1
Из давнего детства, почти небытия, вспоминаю.
Милая моему сердцу Васильевская улица, еще сплошь заставленная двухэтажными бревенчатыми, реже — кирпичными домами. Палисадники с сиренью и цветами «табак». Дворы с голубятнями. Булыжная мостовая, уходящая далеко, к воротам Тишинского колхозного рынка.
Там крашенные зеленой краской ряды ломятся от парного мяса, битой и живой птицы, крупной и чистой картошки, яблок, меда, солений. Там черные радиорупоры исходят женским криком: «Розы белые упали со стола, я надену свой бордовый сарафан, я ударница колхозного труда!..» Там шум, гам, перебранка. В самом веселом ряду торгуют фанерными, дергающимися за нитку человечками с балалайкой, грубо расписанными матрешками, восковыми лебедями, надувающимися пузырями «уйди-уйди!», стеклянными, писающими водой чертенятами, пищалками, дудками, леденцовыми петухами.
А здесь, на Васильевской, — тишина. Сидят на скамейках у калиток старухи — разбухшие или ссохшиеся — и провожают редкого прохожего добрыми, бесцветными от больших слез глазами. И красуется в середине улицы старый барский особняк с пустым геральдическим щитом — ампир середины ушедшего века.
Перед особняком — четыре фонарика на столбах.
Мы — я и Зина — по тайному сговору одновременно вырываемся из рук наших мам, которые замирают от ужаса (а вдруг, не дай бог, грузовик!), и мчимся наперегонки. Кто скорее добежит до первого фонарика? Зина постарше, выше ростом, ее длинные ладные ноги в белых гольфах уже мелькают впереди — я опять проиграл.
Нет уже этих фонариков, перестроен и дом, потерявший свой фасад и ставший частью гигантской остекленной мышеловки. И мы с Зиной уже не те, совсем не те. Но, встречаясь, случайно сталкиваясь с ней, когда она спешит на репетицию или на спектакль в Государственный академический Большой театр, я вижу ее не теперешней.

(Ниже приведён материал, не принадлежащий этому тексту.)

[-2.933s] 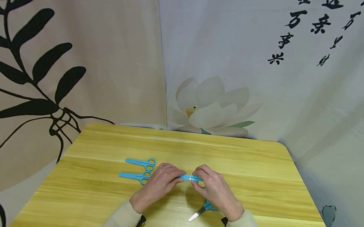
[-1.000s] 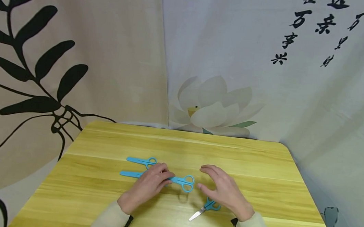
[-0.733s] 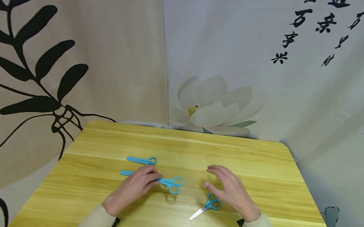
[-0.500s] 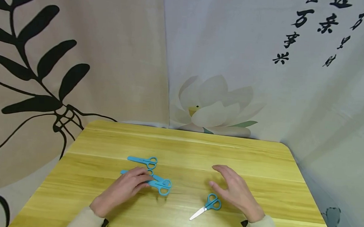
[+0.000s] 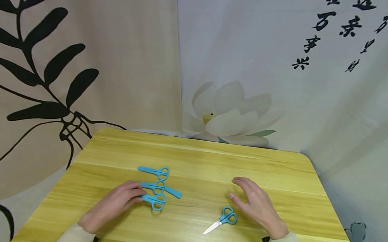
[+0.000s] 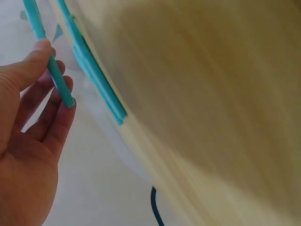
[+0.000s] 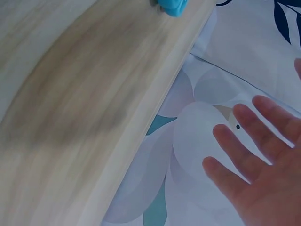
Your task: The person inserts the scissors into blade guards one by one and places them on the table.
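My left hand [image 5: 115,201] pinches a pair of blue-handled scissors [image 5: 155,201] by its covered blade end, with the handle loops pointing right. In the left wrist view, thumb and fingers hold the slim blue blade cover [image 6: 60,84], raised off the table. Two other covered scissors lie just beyond: one pair [image 5: 152,185] partly behind my fingers, the other pair [image 5: 153,170] farther back. A loose blue blade cover [image 5: 173,192] rests beside the nearer pair's handles. My right hand [image 5: 259,203] holds nothing, fingers apart, near scissors with a bare metal blade [image 5: 223,219].
The wooden table [image 5: 244,164] has rounded far corners. Behind it hangs a cloth backdrop [image 5: 134,59] with printed leaves, a lotus and black characters. Dark straps show at both wrists.
My right hand has let go of the scissors' handle and moved right. My left hand has carried the scissors left and nearer me, uncovering the loose cover.
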Tool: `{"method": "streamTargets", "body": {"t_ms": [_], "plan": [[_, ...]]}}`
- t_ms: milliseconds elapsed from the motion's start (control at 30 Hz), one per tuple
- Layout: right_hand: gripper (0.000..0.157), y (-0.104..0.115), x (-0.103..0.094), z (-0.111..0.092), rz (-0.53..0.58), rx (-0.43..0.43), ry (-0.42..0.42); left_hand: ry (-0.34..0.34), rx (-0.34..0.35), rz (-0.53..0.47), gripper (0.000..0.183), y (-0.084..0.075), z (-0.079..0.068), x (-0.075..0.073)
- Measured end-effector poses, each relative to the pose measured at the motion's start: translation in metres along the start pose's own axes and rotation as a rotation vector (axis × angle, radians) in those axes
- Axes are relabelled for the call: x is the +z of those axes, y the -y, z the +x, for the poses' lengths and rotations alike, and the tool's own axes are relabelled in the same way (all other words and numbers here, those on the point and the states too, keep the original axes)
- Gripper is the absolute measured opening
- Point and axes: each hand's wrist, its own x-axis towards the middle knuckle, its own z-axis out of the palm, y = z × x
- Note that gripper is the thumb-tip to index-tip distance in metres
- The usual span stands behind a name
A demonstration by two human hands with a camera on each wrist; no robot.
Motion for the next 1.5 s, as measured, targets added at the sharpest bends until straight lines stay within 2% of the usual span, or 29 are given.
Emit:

Нет, не сорокалетней, узкоплечей, с длинной жилистой шеей и выпирающими ключицами, в платье, жалко, самодельно повторяющем фасон модного журнала «Вог» — с голой спиной, немыслимыми оборками и огромным искусственным цветком на груди. Я вижу ангелоподобную девочку с двумя русыми косичками. В матроске и белых гольфах. Быструю, голенастую, беззаботную.
Через полтора часа она выйдет на сказочно освещенную электриками сцену в ином наряде — каком-нибудь белом, пенном от кружев платье, расшитом поддельным жемчугом, в рыжем шиньоне, и, обмахиваясь страусовым веером, будет с искусственной медленностью ходить взад и вперед в глубине, среди таких же бутафорски богато разряженных дам и господ, в то время как на авансцене, в тончайшем согласии с волшебными узорами музыки, закружится, то разлетаясь, то соединяясь, сплетаясь, знаменитая пара. И сотни людей в зале, и сотни тысяч у телевизоров будут следить за каждым движением этих воздушно порхающих танцоров, воспринимая дальнюю толпу и Зину с веером как часть искусно расписанных декораций, как продолжение фанерного замка и нарисованных гор на заднике.